Scanning is the process of breaking input up into discrete tokens (such as one or more letters forming a word) and parsing is the process of applying meaning to these tokens (such as multiple words strung together to form a sentence, following specific grammatical rules). Software developers come from a variety of backgrounds, and while some may remember using these tools to construct a compiler in their Computer Science undergrad, I have a feeling many are unfamiliar with (or forgot about) these tools. I'd wager that the most well known scanner and parser, in the general pool of software developers, are lex and yacc. The "lex" name is short for lexical analyzer, a tool that understands a syntactic unit of information, such as a word in an English sentence, and feeds these units to another program one at a time. The "lex" tool is a scanner generator since it creates code that scans input. The "yacc" name is short for "yet another compiler compiler" which is accurate since the common usage of a parser is to create a compiler, so you can say the parser compiles a compiler. In general, though, "yacc" is a parser generator.
Remember that a compiler is nothing more than a translator. When you write code in any .NET language, a compiler translates the high level code (such as C#) to a lower level code (Intermediate Language, or IL) which is what the Common Language Runtime (CLR) understands and executes. In a way, a decompiler is actually a compiler, translating the low level code, such as IL, to a higher level language, such as C#. We use the terms "compiler" and "decompiler" because they communicate the direction of the translation.
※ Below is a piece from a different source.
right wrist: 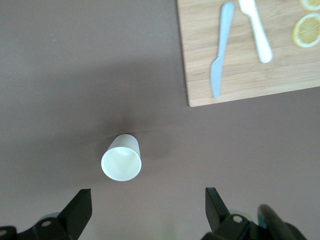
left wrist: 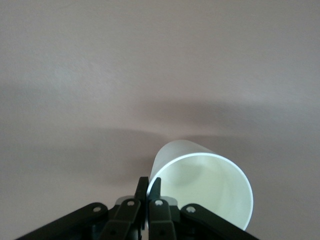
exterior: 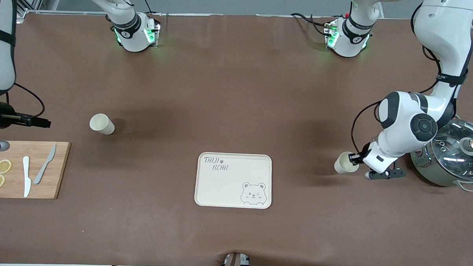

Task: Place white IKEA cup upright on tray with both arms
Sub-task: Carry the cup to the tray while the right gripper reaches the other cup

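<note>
Your left gripper had pinched the rim of a white plastic cup lying on its side, toward the left arm's end of the brown table, beside the cream rectangular bear tray. Your right gripper hung wide open, empty, above a second white cup by the wooden cutting board.

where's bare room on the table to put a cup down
The tray is bare, as is the cloth between it and the cutting board. It is crowded at the pot, where the left gripper pinches a cup.
</note>
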Action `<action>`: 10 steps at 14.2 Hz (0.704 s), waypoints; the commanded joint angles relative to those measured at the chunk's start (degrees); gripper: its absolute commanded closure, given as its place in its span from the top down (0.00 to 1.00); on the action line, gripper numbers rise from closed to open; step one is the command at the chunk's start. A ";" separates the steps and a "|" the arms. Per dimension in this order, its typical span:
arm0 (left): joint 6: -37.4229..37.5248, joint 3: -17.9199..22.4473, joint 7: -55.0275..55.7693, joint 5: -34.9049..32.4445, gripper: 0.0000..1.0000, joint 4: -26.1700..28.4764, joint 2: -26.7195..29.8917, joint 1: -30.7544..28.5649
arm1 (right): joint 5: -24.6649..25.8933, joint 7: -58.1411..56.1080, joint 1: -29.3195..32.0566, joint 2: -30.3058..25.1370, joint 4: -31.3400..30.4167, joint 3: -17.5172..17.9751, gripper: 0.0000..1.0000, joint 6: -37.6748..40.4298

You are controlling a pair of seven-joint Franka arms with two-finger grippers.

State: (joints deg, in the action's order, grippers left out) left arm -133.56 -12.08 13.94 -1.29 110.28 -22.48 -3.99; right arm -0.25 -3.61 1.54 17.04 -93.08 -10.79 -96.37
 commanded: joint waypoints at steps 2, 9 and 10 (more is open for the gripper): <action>11.45 -1.10 2.32 0.15 0.00 -4.98 1.91 0.12 | -3.18 0.80 1.80 -1.22 -4.55 0.68 1.00 -2.15; 14.20 -1.10 6.00 0.06 0.00 -10.60 1.03 5.29 | -3.27 7.38 -0.91 -1.83 -10.17 0.86 1.00 -7.23; 14.20 -1.10 8.63 0.06 0.00 -11.40 0.68 7.40 | -3.36 7.39 -0.92 -2.53 -12.80 0.86 1.00 -10.39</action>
State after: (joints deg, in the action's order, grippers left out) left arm -120.80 -13.27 18.97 -1.29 101.55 -20.79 0.52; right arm -3.23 2.05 1.14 17.05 -100.38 -10.07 -102.22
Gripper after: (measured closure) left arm 0.965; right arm 0.000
Compilers must scan input and then parse it. They must know that "public" is a token and "class" is a token and what an identifier looks like, but it's the parser that understands what a method is and what a while loop looks like and how they translate to IL.
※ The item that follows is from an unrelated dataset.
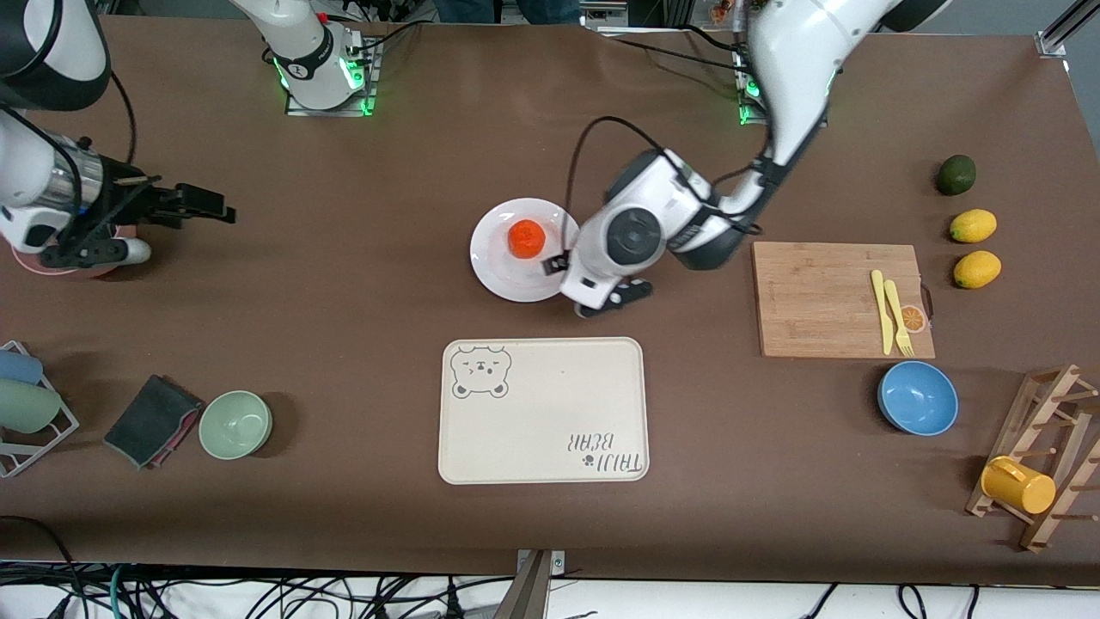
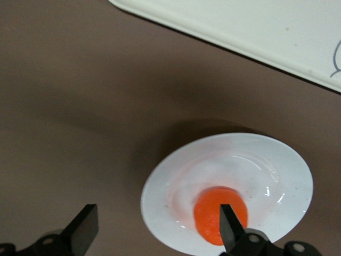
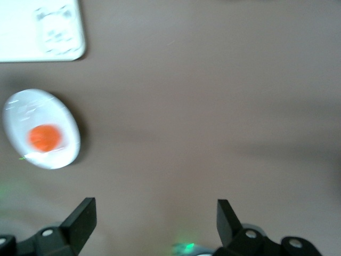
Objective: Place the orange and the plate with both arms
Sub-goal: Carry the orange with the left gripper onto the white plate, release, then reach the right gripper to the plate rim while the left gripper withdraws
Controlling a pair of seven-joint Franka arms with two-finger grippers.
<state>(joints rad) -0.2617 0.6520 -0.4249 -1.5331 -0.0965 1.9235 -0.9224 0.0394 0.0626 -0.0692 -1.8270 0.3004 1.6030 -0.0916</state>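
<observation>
The orange point(image 1: 526, 238) lies in the white plate point(image 1: 494, 275) in the middle of the table, free of any grip. My left gripper point(image 1: 593, 288) hangs low over the plate's edge on the left arm's side, open and holding nothing. In the left wrist view the orange point(image 2: 210, 213) rests on the plate point(image 2: 277, 160), one fingertip point(image 2: 230, 224) crosses in front of the fruit, and the left gripper point(image 2: 157, 229) stands wide. My right gripper point(image 1: 206, 205) waits open over the right arm's end of the table. Its wrist view shows the right gripper point(image 3: 154, 218) empty, with the plate point(image 3: 21, 112) and orange point(image 3: 45, 137) far off.
A cream bear tray point(image 1: 541, 411) lies nearer the camera than the plate. A cutting board point(image 1: 816, 301) with yellow cutlery, a blue bowl point(image 1: 918, 397), two lemons point(image 1: 973, 225), a dark green fruit point(image 1: 956, 174) and a mug rack point(image 1: 1031, 464) fill the left arm's end. A green bowl point(image 1: 235, 424) and a dark cloth point(image 1: 150, 419) sit at the right arm's end.
</observation>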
A scanner and parser can be used separately. I won't go into details of constructing a parser in this post, but I will discuss developing a simple scanner using a scanner configuration that is translated into C# code. Before delving into an example, why do we care about a tool that can create a scanner for us? What are the benefits? Much processing of input we do in the business world (at least in my experience) is easily constructed by hand. We don't usually need to construct a compiler, so isn't using a scanner overkill? Like any problem we're called to solve, it's important to know about as many tools as possible, so when we encounter a case where a certain tool would save us significant time, we can use it since we know it exists. There are also business problems, such as sophisticated data translation, where a scanner/parser might be the perfect set of tools. Here are a few benefits to using an auto-generated scanner:
- A scanner generator allows us to focus on the syntactic elements and not worry about any other details
- If syntactic elements change, it's easy to update the code file used as input to the scanner generator
- A scanner can feed anything - a parser can accept the tokens, your custom code can, etc., so the syntactic analysis of input is separated from applying meaning to the input
- Development of scanner is much faster than rolling one by hand, unless input is rather simple, and relying on a scanner generator reduces chances of introducing error into the scanner
- A generated scanner is typically faster than one you roll on your own
A scanner generator for C# that I've used is available at this link C#Lex site
The syntax of the input files to C#Lex follow the syntax detailed at this JLex page except where called out at the C# Lexer site.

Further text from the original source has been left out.